I suggest that you don’t start using button bars or navigation layout parts until you know your users will all have FileMaker 14. And if you really want to dive into the new layout features (or take advantage of new calculation functions, etc.), it’s a smart idea to write a startup script that checks to confirm that the user has FileMaker Pro 14.
Bottom line
If you’re new to the Mac database world, by all means, step right up to FileMaker 14. There’s more power and potential in 14 than in any previous version, yet it’s as user-friendly as ever. If you’re already an experienced FileMaker developer, I expect you’ll want to upgrade as soon as you can, if only so you can start typing in scripts.

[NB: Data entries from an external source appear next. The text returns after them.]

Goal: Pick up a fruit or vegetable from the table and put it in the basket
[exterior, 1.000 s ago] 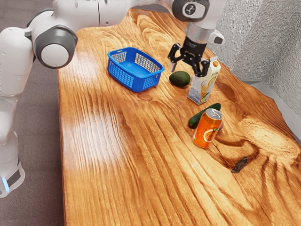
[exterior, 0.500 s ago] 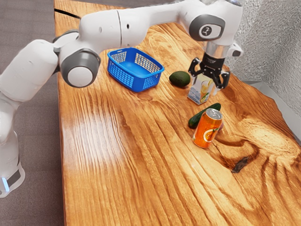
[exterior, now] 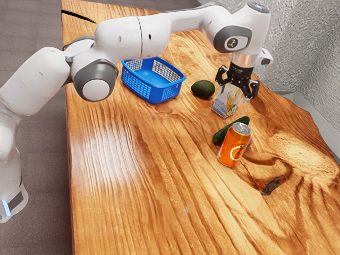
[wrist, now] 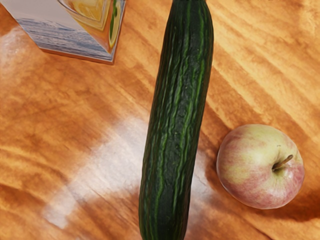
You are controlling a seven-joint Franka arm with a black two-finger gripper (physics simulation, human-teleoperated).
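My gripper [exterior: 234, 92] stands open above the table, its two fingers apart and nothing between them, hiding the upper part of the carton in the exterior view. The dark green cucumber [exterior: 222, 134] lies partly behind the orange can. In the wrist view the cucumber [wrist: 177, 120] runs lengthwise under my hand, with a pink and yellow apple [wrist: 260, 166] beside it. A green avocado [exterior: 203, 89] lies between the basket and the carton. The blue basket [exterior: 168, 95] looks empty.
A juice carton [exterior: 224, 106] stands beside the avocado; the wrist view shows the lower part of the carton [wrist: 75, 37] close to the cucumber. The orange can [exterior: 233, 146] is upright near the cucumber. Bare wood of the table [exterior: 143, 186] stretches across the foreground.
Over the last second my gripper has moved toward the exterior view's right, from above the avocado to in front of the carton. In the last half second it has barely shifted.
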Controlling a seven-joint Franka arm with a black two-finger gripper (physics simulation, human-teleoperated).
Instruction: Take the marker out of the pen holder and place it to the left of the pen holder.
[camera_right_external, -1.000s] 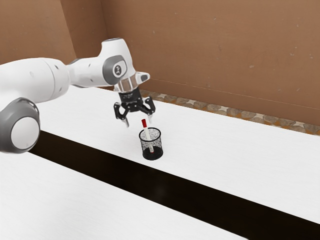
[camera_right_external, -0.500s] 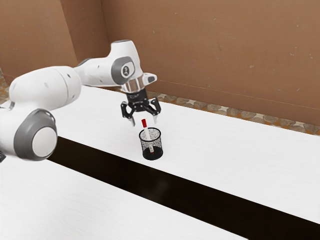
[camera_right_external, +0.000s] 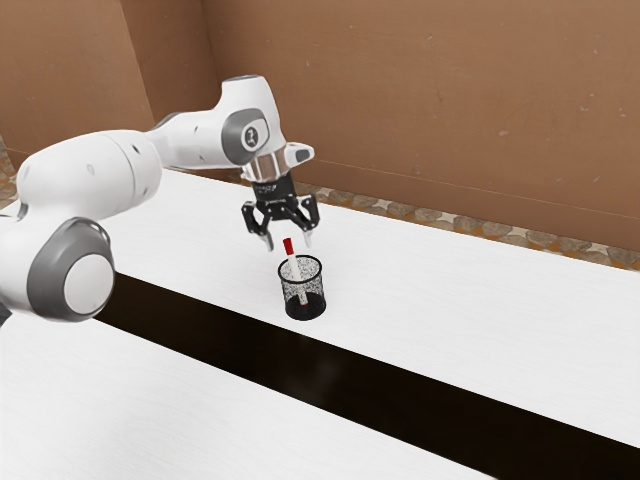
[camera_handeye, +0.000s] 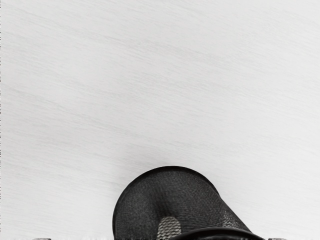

Network admins, especially those with responsibility for mission-critical databases accessed by large numbers of users, may jump at the new standby server feature in FileMaker Server 14. If you’re one of FileMaker’s volume licensing customers, check with your FileMaker customer rep, because you may be able to upgrade at no additional cost. Finally, everybody should upgrade to FileMaker Go 14—it’s free.
The release of the FileMaker 14 family of products coincides with the 30th anniversary of the debut of its namesake product, the original FileMaker, in 1985. Back then, FileMaker was just a single-user flat-file database for the Mac with a novel graphical user interface. Now it’s a whole family of products that integrate with one another, with other data sources (through its support for ODBC/JDBC and PHP) and the Internet (via WebDirect). It’s 30 years old, but the most impressive thing about FileMaker isn’t that it’s still around, it’s that it keeps getting stronger with each release.